WORK REQUEST: Restate the data word for word and leave the images out.

RECORDED INFORMATION:
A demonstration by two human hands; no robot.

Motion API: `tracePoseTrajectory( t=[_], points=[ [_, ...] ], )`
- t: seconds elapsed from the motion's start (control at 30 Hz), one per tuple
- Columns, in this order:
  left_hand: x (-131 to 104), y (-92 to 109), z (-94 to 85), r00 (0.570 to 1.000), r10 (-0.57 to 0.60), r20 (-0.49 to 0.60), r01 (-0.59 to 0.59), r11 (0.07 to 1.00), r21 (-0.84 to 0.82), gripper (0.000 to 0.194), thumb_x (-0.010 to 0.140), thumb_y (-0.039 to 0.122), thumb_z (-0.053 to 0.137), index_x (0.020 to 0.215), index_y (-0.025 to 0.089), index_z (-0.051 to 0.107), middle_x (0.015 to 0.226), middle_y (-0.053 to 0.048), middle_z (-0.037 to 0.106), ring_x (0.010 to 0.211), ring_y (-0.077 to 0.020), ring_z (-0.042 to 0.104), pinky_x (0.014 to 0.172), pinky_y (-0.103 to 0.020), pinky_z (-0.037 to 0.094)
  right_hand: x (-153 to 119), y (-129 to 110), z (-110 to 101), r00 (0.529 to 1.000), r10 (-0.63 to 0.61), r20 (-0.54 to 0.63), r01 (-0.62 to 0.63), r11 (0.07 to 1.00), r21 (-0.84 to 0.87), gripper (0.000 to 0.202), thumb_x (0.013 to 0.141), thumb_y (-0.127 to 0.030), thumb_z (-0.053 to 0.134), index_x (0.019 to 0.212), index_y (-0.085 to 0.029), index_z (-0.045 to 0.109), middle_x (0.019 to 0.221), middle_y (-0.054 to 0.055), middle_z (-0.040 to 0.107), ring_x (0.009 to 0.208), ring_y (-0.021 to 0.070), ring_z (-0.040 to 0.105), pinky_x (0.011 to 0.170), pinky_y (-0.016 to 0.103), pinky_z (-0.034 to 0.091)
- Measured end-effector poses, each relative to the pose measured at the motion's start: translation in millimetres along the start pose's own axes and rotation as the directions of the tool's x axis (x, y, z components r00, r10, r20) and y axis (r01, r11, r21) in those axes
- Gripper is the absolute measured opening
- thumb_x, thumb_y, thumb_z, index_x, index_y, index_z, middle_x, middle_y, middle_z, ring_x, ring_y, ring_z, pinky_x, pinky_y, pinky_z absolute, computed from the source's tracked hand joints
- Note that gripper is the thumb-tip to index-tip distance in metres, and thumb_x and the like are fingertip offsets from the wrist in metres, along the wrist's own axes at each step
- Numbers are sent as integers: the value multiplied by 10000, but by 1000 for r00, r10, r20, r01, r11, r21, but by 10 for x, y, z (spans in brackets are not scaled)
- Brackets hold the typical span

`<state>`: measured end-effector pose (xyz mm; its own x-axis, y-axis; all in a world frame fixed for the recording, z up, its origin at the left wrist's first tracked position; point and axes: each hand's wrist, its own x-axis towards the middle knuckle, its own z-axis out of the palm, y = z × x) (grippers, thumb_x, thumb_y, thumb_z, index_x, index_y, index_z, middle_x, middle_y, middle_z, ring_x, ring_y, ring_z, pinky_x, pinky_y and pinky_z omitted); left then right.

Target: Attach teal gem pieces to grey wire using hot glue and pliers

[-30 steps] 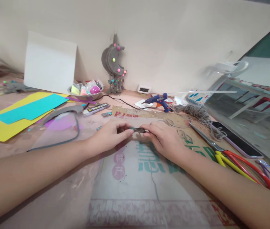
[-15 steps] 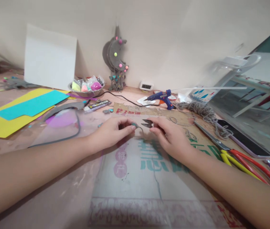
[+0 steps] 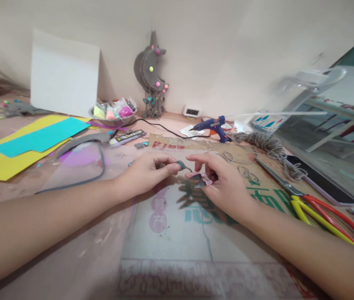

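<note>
Between the thumb and forefinger of my left hand is a small teal-and-grey piece, with a short grey cord tail pointing right. My right hand faces it from the right, a small gap away. In its curled fingers lie thread snips with dark blades and a pinkish handle, the blades pointing left. The right forefinger is stretched out above the snips, near the cord tail. Both hands are just above the printed cardboard sheet.
Large red-and-yellow scissors, a phone and a grey yarn bundle lie at right. Behind are a blue glue gun, a bowl of bagged colours and a grey moon ornament. Yellow and turquoise sheets lie left.
The snips have swung down and deeper into my right hand, and its forefinger has lifted off them and stretched out. My left hand, with the small piece, has barely moved.
</note>
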<state>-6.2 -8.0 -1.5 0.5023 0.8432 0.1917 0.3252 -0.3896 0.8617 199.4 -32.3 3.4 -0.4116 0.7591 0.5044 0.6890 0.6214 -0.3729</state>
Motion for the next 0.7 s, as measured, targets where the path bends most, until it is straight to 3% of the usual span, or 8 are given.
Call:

WRITTEN SOLUTION:
A demonstration by two human hands; no robot.

Motion API: `tracePoseTrajectory( t=[_], points=[ [_, ...] ], )`
- t: seconds elapsed from the motion's start (control at 30 Hz), one per tuple
- Columns, in this order:
  left_hand: x (-131 to 104), y (-92 to 109), z (-94 to 85), r00 (0.570 to 1.000), r10 (-0.57 to 0.60), r20 (-0.49 to 0.60), r01 (-0.59 to 0.59), r11 (0.07 to 1.00), r21 (-0.84 to 0.82), gripper (0.000 to 0.194), thumb_x (-0.010 to 0.140), thumb_y (-0.039 to 0.122), thumb_z (-0.053 to 0.137), index_x (0.020 to 0.215), index_y (-0.025 to 0.089), index_z (-0.051 to 0.107), middle_x (0.015 to 0.226), middle_y (-0.053 to 0.048), middle_z (-0.037 to 0.106), ring_x (0.010 to 0.211), ring_y (-0.077 to 0.020), ring_z (-0.042 to 0.104), pinky_x (0.014 to 0.172), pinky_y (-0.103 to 0.020), pinky_z (-0.037 to 0.094)
  right_hand: x (-153 to 119), y (-129 to 110), z (-110 to 101), r00 (0.529 to 1.000), r10 (-0.63 to 0.61), r20 (-0.54 to 0.63), r01 (-0.62 to 0.63), r11 (0.07 to 1.00), r21 (-0.84 to 0.87), gripper (0.000 to 0.202), thumb_x (0.013 to 0.141), thumb_y (-0.127 to 0.030), thumb_z (-0.053 to 0.134), index_x (0.019 to 0.212), index_y (-0.085 to 0.029), index_z (-0.045 to 0.109), middle_x (0.019 to 0.221), middle_y (-0.054 to 0.055), middle_z (-0.040 to 0.107), ring_x (0.009 to 0.208), ring_y (-0.021 to 0.070), ring_z (-0.040 to 0.105), pinky_x (0.011 to 0.170), pinky_y (-0.016 to 0.103), pinky_z (-0.034 to 0.091)
- Measured end-effector poses, each relative to the pose measured at the motion's start: translation in millimetres along the start pose's own axes and rotation as the directions of the tool's x axis (x, y, z components r00, r10, r20) and y axis (r01, r11, r21) in those axes
- Gripper is the absolute measured opening
- thumb_x, thumb_y, thumb_z, index_x, index_y, index_z, middle_x, middle_y, middle_z, ring_x, ring_y, ring_z, pinky_x, pinky_y, pinky_z absolute, computed from the source's tracked hand joints
- Note that gripper is the thumb-tip to index-tip distance in metres, and thumb_x and the like are fingertip offsets from the wrist in metres, along the wrist's own axes at each step
- Numbers are sent as integers: the value multiplied by 10000, but by 1000 for r00, r10, r20, r01, r11, r21, but by 10 for x, y, z (spans in brackets are not scaled)
- Brackets hold the typical span

`<state>`: measured end-effector pose (xyz mm; its own x-axis, y-axis; all in a world frame fixed for the recording, z up, its origin at the left wrist's first tracked position; point and axes: each hand's wrist, its own x-axis towards the middle knuckle, its own z-axis out of the palm, y = z × x) (grippers, thumb_x, thumb_y, thumb_z, index_x, index_y, index_z, middle_x, middle_y, middle_z, ring_x, ring_y, ring_z, pinky_x, pinky_y and pinky_z omitted); left then right.

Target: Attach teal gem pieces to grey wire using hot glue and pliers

[-30 steps] 
[-15 steps] 
[+0 steps] 

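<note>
Between the thumb and forefinger of my left hand is a small teal-and-grey piece, with a short grey cord tail pointing right. My right hand faces it from the right, a small gap away. In its curled fingers lie thread snips with dark blades and a pinkish handle, the blades pointing left. The right forefinger is stretched out above the snips, near the cord tail. Both hands are just above the printed cardboard sheet.
Large red-and-yellow scissors, a phone and a grey yarn bundle lie at right. Behind are a blue glue gun, a bowl of bagged colours and a grey moon ornament. Yellow and turquoise sheets lie left.
The snips have swung down and deeper into my right hand, and its forefinger has lifted off them and stretched out. My left hand, with the small piece, has barely moved.
</note>
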<state>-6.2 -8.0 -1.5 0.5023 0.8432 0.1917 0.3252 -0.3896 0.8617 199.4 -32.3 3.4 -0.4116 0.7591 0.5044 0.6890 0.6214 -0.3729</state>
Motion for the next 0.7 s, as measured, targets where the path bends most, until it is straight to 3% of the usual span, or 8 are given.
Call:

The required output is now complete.